## Requirement
Copy, exactly and without additions, every line in the records below from the one holding "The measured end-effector" through the one holding "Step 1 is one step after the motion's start", both ends included.

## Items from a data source
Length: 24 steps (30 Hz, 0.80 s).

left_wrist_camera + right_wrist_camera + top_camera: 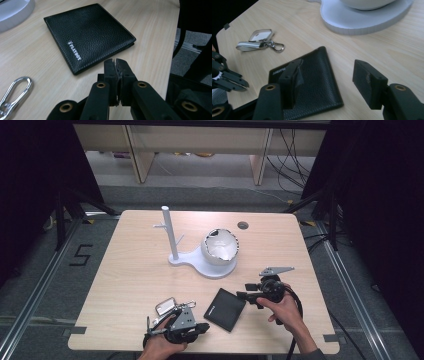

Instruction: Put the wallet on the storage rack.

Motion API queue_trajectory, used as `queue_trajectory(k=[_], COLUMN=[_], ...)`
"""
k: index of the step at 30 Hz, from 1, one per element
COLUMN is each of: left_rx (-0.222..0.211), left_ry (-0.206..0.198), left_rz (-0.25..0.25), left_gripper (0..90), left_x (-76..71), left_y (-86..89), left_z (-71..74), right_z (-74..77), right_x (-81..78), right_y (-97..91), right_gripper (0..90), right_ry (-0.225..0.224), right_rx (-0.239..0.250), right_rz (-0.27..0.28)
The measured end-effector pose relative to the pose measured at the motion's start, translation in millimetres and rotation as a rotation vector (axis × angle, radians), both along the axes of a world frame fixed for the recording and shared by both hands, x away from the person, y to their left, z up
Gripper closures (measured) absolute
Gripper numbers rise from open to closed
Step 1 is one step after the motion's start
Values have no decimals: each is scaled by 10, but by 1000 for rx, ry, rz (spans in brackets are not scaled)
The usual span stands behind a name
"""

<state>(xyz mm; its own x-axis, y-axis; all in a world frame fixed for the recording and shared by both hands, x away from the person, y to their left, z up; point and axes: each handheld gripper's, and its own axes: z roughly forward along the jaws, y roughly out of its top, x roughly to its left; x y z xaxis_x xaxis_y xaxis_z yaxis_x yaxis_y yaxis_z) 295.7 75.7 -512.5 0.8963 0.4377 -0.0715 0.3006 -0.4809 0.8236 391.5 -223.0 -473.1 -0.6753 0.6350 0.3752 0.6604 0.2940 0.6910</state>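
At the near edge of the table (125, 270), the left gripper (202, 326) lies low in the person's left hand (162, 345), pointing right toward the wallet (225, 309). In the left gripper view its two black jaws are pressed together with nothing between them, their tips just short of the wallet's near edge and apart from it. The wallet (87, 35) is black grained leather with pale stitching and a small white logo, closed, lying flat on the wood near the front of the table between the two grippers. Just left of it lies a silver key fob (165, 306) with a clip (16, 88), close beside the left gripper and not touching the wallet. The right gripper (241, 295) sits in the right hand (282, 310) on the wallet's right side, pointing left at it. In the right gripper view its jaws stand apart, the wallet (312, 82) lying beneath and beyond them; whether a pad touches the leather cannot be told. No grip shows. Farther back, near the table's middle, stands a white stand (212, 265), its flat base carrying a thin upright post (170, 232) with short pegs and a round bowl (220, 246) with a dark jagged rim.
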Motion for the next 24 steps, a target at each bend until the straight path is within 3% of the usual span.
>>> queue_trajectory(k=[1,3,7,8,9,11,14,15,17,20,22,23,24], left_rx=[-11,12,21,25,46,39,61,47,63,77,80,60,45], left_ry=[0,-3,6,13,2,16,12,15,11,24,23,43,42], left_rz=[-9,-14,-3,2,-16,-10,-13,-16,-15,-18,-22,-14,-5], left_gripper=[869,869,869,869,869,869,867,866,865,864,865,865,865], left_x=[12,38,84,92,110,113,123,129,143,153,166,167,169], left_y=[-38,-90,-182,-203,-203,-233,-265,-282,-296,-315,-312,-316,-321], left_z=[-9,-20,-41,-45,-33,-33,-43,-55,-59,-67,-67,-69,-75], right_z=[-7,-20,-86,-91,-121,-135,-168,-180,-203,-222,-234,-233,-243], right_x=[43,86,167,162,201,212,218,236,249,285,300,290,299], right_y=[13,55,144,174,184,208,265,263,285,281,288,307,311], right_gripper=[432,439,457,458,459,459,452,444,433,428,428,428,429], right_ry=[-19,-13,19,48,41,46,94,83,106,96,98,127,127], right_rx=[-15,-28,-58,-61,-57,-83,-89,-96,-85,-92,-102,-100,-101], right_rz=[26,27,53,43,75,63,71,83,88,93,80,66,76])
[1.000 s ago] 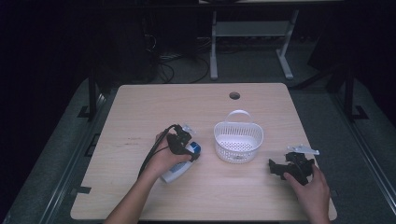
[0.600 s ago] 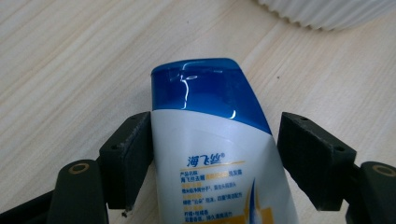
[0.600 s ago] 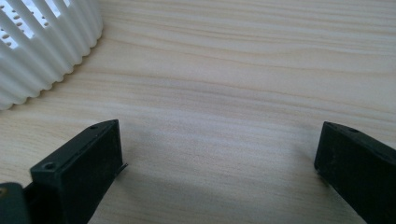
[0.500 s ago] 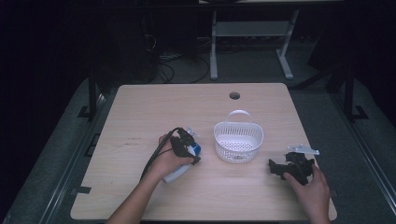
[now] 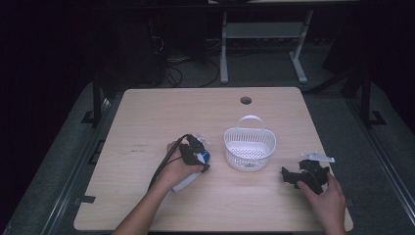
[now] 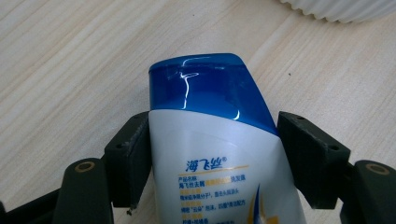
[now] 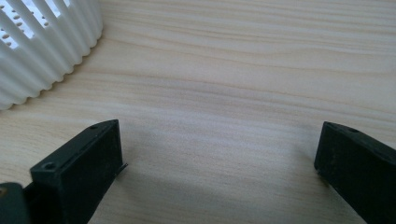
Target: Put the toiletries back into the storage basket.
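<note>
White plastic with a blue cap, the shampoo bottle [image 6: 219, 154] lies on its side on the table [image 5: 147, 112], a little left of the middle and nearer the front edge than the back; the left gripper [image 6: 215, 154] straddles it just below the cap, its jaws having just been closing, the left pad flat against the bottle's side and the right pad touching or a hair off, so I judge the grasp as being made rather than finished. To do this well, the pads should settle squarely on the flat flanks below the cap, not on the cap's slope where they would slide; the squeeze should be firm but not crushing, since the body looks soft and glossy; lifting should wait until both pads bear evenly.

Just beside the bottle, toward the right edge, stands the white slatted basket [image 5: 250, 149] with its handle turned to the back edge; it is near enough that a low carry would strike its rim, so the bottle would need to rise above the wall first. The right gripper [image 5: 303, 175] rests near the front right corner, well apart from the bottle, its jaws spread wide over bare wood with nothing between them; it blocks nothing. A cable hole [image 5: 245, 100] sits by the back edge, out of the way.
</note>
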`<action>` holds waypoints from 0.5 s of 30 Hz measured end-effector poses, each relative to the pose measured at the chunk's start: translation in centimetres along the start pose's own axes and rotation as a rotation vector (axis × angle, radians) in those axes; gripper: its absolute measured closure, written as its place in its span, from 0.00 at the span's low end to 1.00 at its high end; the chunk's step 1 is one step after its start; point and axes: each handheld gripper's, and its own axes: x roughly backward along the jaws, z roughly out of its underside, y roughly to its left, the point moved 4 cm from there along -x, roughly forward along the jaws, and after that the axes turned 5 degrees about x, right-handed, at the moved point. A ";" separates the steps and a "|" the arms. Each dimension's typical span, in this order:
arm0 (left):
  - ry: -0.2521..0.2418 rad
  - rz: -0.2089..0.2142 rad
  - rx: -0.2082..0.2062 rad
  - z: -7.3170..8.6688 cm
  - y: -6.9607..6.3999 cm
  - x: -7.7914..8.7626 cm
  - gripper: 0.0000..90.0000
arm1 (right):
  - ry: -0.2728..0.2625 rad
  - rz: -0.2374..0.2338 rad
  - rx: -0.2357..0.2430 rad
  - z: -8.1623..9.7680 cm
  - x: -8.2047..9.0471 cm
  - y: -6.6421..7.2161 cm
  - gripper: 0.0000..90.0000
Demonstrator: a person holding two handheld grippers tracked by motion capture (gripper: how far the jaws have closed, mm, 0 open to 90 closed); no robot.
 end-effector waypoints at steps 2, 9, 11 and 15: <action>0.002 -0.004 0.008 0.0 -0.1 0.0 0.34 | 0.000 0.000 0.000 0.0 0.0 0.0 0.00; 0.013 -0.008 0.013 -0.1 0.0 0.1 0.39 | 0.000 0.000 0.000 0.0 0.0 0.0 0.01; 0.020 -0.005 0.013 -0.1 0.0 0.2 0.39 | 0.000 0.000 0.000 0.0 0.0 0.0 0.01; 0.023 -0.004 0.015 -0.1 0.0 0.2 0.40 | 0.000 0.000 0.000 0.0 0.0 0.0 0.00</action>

## Written solution
The measured end-effector pose relative to the pose measured at the motion's start, translation in millimetres and rotation as a rotation vector (axis × angle, radians), both along the axes of a world frame fixed for the recording and shared by both hands, x away from the person, y to their left, z up
Gripper closures (measured) absolute
Gripper numbers rise from open to closed
Step 1 is one step after the motion's start

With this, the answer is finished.